Speaking of not overdoing it…in wildly exciting news, I got to try classic striding on the treadmill for 15 minutes today, with a small sheet metal insert under the ball of my right foot (to keep me from flexing too much). And there was no pain! So I am now cleared for classic, and my time spent sitting and sweating away on the spin bike will be slowly wasting away. Which is great, because I have a real issue with things where you’re working hard and going nowhere, staring at the wall (treadmills and spin bikes). I love being outside, and now that it’s nice again here in Park City, I want to take full advantage of it! For a very cold two-day stretch, we had snow and yes, even hail going on, and Liz and I did some speeds in a near white-out snowstorm one morning. It was snowing SO hard! Now it’s all melted and back to sunny and windy afternoons. So, wish me luck with my classic intervals tomorrow!
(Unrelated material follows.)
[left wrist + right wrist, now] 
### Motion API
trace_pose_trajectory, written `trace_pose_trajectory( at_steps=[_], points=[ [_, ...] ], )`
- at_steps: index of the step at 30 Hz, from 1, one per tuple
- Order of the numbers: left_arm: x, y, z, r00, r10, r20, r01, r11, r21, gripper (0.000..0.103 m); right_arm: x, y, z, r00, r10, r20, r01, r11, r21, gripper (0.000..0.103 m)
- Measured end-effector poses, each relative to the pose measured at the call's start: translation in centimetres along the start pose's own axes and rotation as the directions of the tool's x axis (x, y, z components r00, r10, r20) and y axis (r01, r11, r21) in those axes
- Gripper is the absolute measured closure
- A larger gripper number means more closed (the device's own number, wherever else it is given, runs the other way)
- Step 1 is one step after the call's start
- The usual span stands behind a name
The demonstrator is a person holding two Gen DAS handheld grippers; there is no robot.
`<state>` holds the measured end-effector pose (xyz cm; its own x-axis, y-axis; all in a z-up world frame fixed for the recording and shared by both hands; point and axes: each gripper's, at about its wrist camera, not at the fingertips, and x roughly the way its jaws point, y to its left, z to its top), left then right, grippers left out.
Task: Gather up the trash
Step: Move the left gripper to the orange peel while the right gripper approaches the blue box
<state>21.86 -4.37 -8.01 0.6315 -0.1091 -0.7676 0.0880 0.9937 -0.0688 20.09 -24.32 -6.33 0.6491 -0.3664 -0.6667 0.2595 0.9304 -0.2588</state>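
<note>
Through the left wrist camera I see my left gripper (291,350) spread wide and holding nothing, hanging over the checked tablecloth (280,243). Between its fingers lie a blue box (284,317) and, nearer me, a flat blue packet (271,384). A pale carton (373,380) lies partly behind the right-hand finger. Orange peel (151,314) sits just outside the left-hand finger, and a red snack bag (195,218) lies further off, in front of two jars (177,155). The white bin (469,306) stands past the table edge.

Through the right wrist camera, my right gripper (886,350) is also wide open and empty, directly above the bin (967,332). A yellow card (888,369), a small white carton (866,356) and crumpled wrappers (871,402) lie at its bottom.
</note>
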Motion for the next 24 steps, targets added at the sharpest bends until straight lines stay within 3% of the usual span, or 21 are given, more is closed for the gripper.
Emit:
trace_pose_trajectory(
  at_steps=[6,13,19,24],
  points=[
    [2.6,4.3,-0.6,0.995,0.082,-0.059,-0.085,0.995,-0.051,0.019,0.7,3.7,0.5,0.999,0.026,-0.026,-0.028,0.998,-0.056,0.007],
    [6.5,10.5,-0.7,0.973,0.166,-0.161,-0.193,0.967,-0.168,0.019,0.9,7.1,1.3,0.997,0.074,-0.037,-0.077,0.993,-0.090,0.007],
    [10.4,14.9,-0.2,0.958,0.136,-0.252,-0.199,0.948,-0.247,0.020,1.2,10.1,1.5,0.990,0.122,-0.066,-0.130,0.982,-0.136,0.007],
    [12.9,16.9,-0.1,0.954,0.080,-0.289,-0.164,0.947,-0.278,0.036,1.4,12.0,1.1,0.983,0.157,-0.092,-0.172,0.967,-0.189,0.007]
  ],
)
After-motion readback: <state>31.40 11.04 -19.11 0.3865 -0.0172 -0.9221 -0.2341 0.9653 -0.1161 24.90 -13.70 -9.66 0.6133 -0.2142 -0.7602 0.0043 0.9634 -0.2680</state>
As usual, we’ve been having dinner with friends most nights, including a visit to Corey in the ski yurt while he was stone grinding up a ton of skis! I was also excited to get to see another friend of mine, Emily Ranta, who was in town for a short time. She was at Stillwater High School a few years ahead of me, and I still remember that she was the team captain that first told me I could come to a varsity practice and ski with “the older kids”. I still remember how excited and nervous I was! Emily then came back to volunteer coach for Stillwater, and help out with West Yellowstone trips and awesome things like that. So it was such a lovely surprise to get to catch up over dinner while she was here!
It’s funny because I tend to vividly remember specific moments where an athlete, coach or role model I really look up to made an impression on me. My first year I went to the Lake Placid camp as a junior, I actually called home to tell my parents that I had really, REALLY sat at the same lunch table as Newell, Liz and Koos, and that they had actually TALKED to me, asking how camp was going. A few days later I almost died of happiness when I did some intervals behind Liz (she was doing L3, I was near death in high L4 trying to keep up) and she said I was doing a great job, and that it was fun doing intervals with me. That entire fall, every time I did intervals I heard her saying “great job!” and it kept me motivated to train hard so I could come back to camp next year and ski behind the US team again. I have countless moments like that – when Kikkan first signed a poster for me, when Morgan Arritola gave me a pair of her old glasses to wear in races (they became the lucky magic glasses that year). When Kris Hansen, my high school coach, wrote me my first real training plan. When I first got a hug from Chandra Crawford. With all these moments in mind, I’m excited to be a good role model in all the Fast and Female events and club ski events I get to do…and hopefully leave an impression even half as good as the ones I’ve gotten from my teammates and coaches!